Gradient descent of Evolution: potential for genetic teleportation
Evolution is the ultimate optimisation algorithm primarily due to the strength of the cost function, where the cost function is real life with an infinite about of variables and parameters ultimately coalescing to two desirable outcomes: survival and reproduction.
In this sense, we can see that to generate new generation AI system beyond that of what is inspired from biology, effective cost functions is key. While we recognise that no cost function will be as good as the simulation of real life, we should drive to make the best cost function as possible and hence increase the probability to generation the best next generation technologies.
However, evolution has a greatest flaw, its iterative and step-wise algorithm means there there neccesitates a pathway to the optimised solution. This means that the best solution that a evolution can come up is limited by the need to have a feasible pathway to that solution. If there is no pathway to that solution, it means that even if the solution is 100x better than the current standard, evolution will never be able to arrive at that solution. This is the achilles heel of evolution, which can only really be solved through the process of genetic teleportation. Genetic teleportation ensures that there is no need for a suitable pathway to the solution, rather by first theoretically deriving the ultimate solution, we can engineer the genes required to get to that solution. In other words, if there is no path across the chasm to the other side, we teleport there instead.
However, I would like to provide a counter-argument to this, and say that genetic teleportation can occur naturally outside the realm of human deliberate engineering of any theological ideas about human creation.
The key here is learning rate, a term borrowed from machine learning. In biology, we can see the learning rate as the rate of mutations or the rate of variation in the population. What is different from machine learning however, is that the learning rate in evolution can vary over time, depending on environmental conditions. Particularly, when there is a sudden change in the environment, resulting in a mismatch between the organism and the environment, there occurs a sudden increase in variation, with a spike in mutations. One example of this is the Cambrian explosion, where there is a sudden increase in variation and speciation to adapt to the environment that has suddenly changed so drastically. In a sense, genetic teleportation works on the principle that when we arrive at a local minima for optimisation of survival, there is a sudden drastic increase in the learning rate / mutation rate in a way that we skip intermediate features for evolution (that has negative side effect without any selective advantage) and jump straight to the state of the feature that yields massive selective advantage.

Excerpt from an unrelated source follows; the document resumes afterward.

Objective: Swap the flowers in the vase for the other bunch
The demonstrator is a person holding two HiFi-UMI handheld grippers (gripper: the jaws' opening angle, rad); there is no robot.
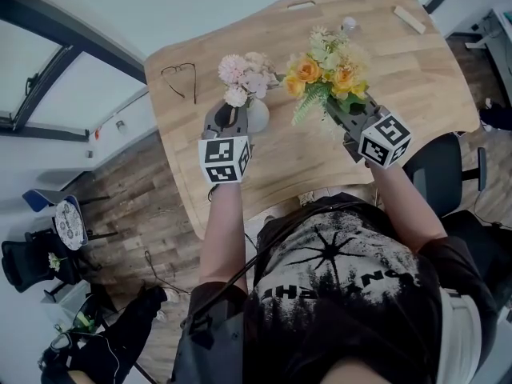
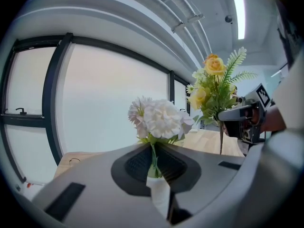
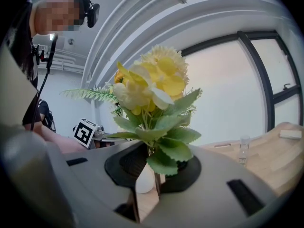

Another important concept to note is that, the power of random mutations and variation means that the location of a species on the evolutionary gradient descent should not be represented by a point, but rather by a distribution. Imagine a ball covered in a blanket rolling down the hill. If the ball gets stuck in a ditch, that is no problem, because if the blanket is larger than the ditch, then the ball can teleport to any area in the blanket, and this case the ball can teleport to the area in the blanket that is out of the ditch. In this perspective, we can see that increased learning rate / mutation rate, simply means that we have a larger blanket. And a larger blanket means that we are able to get out of a larger chasm of local minima.
The world truly works on a optimisation, and as we see in viruses, we realise that optimisation is not limited by living things, anything can be optimised, and this is supported by the Free Energy Principle, which covers the concept of optimisation beyond the limits of living creatures, where we can consider even a drop of oil in water to have achieved optimisation of dynamic equilibrium to stay separated from water.